**PROBLEM TO WORK ON:** Would you restate the listing word for word, with the images omitted?

**INPUT DATA:**
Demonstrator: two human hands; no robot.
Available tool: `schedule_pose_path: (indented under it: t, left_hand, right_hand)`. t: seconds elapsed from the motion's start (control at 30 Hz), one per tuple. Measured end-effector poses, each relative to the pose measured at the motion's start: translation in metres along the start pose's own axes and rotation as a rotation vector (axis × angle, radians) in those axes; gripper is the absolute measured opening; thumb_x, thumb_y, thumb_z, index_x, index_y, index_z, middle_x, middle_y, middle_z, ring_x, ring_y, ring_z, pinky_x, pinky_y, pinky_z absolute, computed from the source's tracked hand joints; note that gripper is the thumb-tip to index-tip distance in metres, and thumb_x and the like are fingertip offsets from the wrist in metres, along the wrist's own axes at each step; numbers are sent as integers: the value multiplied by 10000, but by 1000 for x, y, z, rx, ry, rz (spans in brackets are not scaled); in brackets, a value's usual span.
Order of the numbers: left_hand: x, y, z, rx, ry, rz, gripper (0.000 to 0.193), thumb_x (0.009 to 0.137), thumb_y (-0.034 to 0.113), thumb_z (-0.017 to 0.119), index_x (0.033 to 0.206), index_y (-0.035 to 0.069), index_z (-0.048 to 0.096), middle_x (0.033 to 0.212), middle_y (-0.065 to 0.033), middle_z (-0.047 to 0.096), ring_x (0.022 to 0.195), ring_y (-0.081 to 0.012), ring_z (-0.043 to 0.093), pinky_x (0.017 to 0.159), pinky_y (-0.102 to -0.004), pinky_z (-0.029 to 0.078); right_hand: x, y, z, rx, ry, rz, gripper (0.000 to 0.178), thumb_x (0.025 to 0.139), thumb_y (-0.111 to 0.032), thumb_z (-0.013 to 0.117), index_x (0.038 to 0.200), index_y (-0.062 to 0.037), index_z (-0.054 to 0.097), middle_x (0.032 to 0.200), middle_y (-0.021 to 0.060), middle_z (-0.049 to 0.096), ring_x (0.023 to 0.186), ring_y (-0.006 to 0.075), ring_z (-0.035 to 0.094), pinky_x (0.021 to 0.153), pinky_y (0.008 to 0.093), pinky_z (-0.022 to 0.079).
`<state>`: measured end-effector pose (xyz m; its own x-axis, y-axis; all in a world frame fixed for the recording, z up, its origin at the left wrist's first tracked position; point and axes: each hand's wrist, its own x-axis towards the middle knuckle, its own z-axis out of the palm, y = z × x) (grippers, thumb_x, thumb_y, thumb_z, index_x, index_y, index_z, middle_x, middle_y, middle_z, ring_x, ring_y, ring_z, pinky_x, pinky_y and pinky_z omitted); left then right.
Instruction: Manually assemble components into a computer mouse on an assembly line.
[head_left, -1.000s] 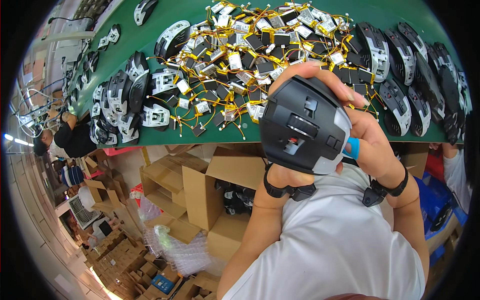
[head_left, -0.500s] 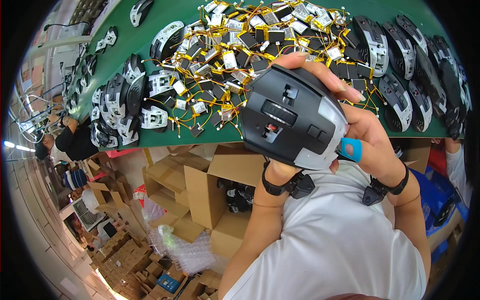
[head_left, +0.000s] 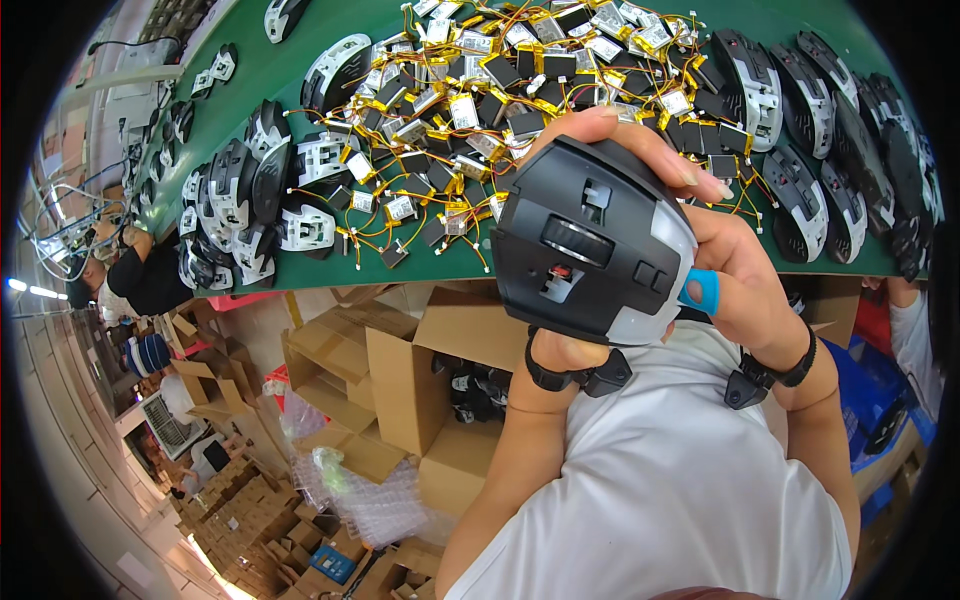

**REPLY TO THE TASK:**
Demonstrator: two human hands; no robot.
Available tool: `schedule_pose_path: (indented under it: t, left_hand, right_hand)`. t: seconds elapsed from the motion's start (control at 30 Hz), one per tuple. Measured end-effector poses, each relative to the pose measured at the motion's start: translation in metres along the start pose's own axes and rotation as a rotation vector (axis × angle, radians) in those axes; gripper is the absolute measured opening; thumb_x, thumb_y, thumb_z, index_x, index_y, index_z, middle_x, middle_y, middle_z, ring_x, ring_y, ring_z, pinky_x, pinky_y, pinky_z absolute, computed from the source's tracked hand joints; note that gripper is the thumb-tip to index-tip distance in metres, and thumb_x and the like are fingertip offsets from the wrist in metres, along the wrist's own axes at each step; numbers are sent as integers: the value multiplied by 10000, but by 1000 for x, y, z, rx, ry, rz (spans in brackets are not scaled); in brackets, a value's usual span.
Order of the numbers: left_hand: x, y, z, rx, ry, rz, gripper (0.000 to 0.193), thumb_x (0.009 to 0.137), thumb_y (-0.034 to 0.113), thumb_z (-0.017 to 0.119), index_x (0.033 to 0.206), index_y (-0.035 to 0.069), index_z (-0.048 to 0.096), middle_x (0.033 to 0.212), middle_y (-0.065 to 0.033), middle_z (-0.047 to 0.096), ring_x (0.022 to 0.195), ring_y (-0.081 to 0.012), ring_z (-0.043 to 0.093), pinky_x (0.017 to 0.159), pinky_y (-0.102 to -0.004), pinky_z (-0.029 to 0.078); right_hand: x, y, z, rx, ry, rz, gripper (0.000 to 0.178), thumb_x (0.025 to 0.139), thumb_y (-0.111 to 0.032), thumb_z (-0.013 to 0.117), index_x (0.038 to 0.200), index_y (-0.062 to 0.037), index_z (-0.054 to 0.097), middle_x (0.032 to 0.200), middle_y (-0.021 to 0.060), middle_z (-0.049 to 0.096), ring_x (0.023 to 0.186), ring_y (-0.006 to 0.075), ring_z (-0.035 to 0.094), pinky_x (0.021 to 0.153), pinky_y (0.008 to 0.093), pinky_z (-0.022 to 0.079).
`<state>`: measured end-effector pose (xyz m; its own x-axis, y-axis; all in a world frame fixed for the recording, z up, its origin at the left wrist's first tracked position; point and axes: each hand's wrist, its own x-axis towards the middle knuckle, its own z-axis out of the palm, y = z × x) (grippers, thumb_x, thumb_y, thumb_z, index_x, index_y, index_z, middle_x, middle_y, middle_z, ring_x, ring_y, ring_z, pinky_x, pinky_y and pinky_z omitted); left then right.
Instruction: Manually assemble components into a computer mouse on an assembly line.
[head_left, -1.000s] 
[head_left, -0.500s] 
[head_left, +0.000s] 

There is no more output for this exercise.